Further, some embodiments of the present disclosure relate to a hardware link timer that implements timeout checks without the assistance of software-controlled mechanisms. Rather than employing multiple timers to track timeouts on a per-link basis, some aspects of this disclosure describe a hardware link timer that employs a single timer that is capable of tracking timeouts over multiple links through coordination with a first-in-first-out (FIFO) memory. More specifically, an entry of the FIFO memory may store the status and/or timer information of a link and the hardware link timer may access entries of the FIFO memory in a round-robin manner to determine whether packets associated with a link can be discarded or need to be preserved. If the hardware link timer determines that packets associated with the link can be discarded, more space can be available for storing packets associated with another link under constrained hardware resources. If the hardware link timer determines that one or more packets associated with the link should be preserved, the preserved packet(s) associated with the link may enable a communication node hosting the hardware link timer to replay the preserved packet(s).
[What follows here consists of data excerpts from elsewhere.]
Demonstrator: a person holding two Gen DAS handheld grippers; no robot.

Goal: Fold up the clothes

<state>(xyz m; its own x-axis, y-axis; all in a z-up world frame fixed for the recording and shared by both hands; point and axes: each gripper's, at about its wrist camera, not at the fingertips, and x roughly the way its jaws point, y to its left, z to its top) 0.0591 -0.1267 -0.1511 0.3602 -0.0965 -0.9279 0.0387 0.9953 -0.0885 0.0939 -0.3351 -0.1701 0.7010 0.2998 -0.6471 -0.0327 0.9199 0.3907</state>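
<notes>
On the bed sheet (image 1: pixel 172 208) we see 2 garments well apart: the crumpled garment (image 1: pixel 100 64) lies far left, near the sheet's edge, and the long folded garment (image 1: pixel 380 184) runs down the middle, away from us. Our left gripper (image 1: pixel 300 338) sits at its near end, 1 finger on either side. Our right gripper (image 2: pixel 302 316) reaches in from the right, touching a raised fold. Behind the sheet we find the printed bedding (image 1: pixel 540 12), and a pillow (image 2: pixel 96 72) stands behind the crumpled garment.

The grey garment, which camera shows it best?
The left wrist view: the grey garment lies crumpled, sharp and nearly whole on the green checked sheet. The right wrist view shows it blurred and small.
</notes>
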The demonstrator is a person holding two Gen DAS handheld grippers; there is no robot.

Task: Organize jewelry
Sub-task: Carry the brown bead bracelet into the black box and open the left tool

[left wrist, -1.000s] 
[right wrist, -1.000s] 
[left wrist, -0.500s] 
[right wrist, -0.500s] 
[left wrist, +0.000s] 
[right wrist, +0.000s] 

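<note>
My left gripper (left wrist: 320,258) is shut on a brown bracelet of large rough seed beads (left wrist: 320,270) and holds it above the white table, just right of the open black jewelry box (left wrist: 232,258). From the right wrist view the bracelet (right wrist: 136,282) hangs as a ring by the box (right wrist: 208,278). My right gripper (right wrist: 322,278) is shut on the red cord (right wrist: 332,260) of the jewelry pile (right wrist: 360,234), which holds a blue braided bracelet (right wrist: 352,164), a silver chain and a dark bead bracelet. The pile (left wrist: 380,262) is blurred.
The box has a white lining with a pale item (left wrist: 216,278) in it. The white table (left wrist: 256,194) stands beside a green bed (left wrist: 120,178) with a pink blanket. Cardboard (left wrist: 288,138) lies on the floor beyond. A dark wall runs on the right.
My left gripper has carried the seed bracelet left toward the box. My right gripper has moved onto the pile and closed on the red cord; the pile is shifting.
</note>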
Ethernet is an established standard technology for wired communication. In recent years, Ethernet has also found use in the automotive industry for various vehicular applications. Typically, the latency associated with Ethernet communication ranges from hundreds of microseconds to more than several milliseconds. Besides limits of physics (e.g., signal travel speed over communication medium), the complexity of associated protocols for controlling data flow over Ethernet has typically presented another bottleneck in latency. For example, to follow the Transport Control Protocol (TCP) or the User Datagram Protocol (UDP), software-controlled management may be generally desired. The software-controlled or software-assisted network flow control management tends to increase latency associated with communication.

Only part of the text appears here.